EXTRACTED INFORMATION Start Marker

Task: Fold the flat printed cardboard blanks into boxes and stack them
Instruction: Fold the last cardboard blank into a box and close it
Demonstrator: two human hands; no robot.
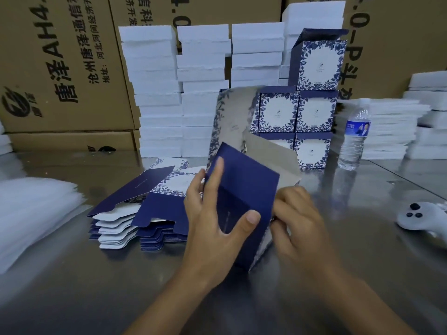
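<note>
Left hand [217, 223] grips half-folded box [244, 197]; right hand [294, 213] fingers tuck flap.

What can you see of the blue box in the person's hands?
The half-folded box is thin cardboard: navy outside with faint small print, leaf-patterned blue and white on other panels, plain greyish inside on the open flaps rising behind. It is tilted over the metal table, right of the flat blanks. The left hand grips the navy panel, thumb on its face; the right hand pinches its right edge. Whether it touches the table is unclear.
</note>
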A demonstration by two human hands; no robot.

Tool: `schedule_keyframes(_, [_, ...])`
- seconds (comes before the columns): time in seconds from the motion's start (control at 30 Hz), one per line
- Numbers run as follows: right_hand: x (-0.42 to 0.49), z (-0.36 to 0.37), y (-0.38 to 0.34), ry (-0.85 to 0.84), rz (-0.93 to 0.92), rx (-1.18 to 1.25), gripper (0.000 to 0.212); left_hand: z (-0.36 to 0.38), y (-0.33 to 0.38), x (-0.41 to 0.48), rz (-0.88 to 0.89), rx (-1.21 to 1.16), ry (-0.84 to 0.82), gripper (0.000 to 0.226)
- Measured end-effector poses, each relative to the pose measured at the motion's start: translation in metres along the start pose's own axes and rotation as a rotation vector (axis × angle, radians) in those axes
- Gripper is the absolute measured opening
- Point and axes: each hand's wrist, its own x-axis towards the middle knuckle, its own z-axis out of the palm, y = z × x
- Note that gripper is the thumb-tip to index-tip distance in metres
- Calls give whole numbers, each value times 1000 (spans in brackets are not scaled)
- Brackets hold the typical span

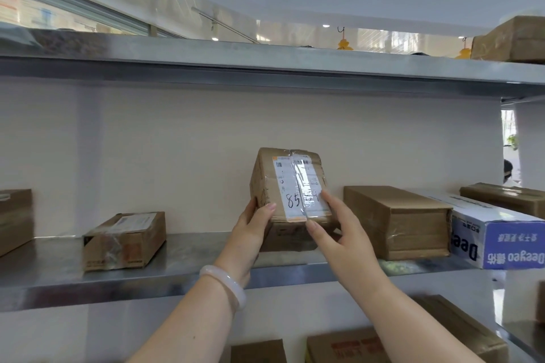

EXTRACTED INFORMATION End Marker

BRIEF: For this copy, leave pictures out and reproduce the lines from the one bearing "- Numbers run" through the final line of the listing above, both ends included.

ANSWER AREA:
- Numbers run as follows: right_hand: x (-0.42 to 0.49), z (-0.36 to 0.37), y (-0.38 to 0.34), ry (-0.85 to 0.84), rz (-0.93 to 0.92), rx (-1.18 to 1.25), gripper (0.000 to 0.212); left_hand: z (-0.36 to 0.38), y (-0.33 to 0.38), x (-0.41 to 0.48), rz (-0.88 to 0.89), rx (-1.21 to 1.16), ry (-0.84 to 0.82), gripper (0.000 to 0.226)
- Measured end-effector poses, each relative to the pose measured at the motion's start: translation in metres along the start pose's own axes and rotation as a rotation vector (axis × angle, radians) in those axes
- Gripper is the absolute measured opening
- Point and axes: each hand's wrist, its own x-axis towards the middle knuckle, its own z-axis out of the palm, y = z × x
- Note that gripper is the thumb-tip to index-tip distance in metres
- Calls give whole numbers, each value times 1000 (spans in brackets are not scaled)
- Brackets hold the typical span

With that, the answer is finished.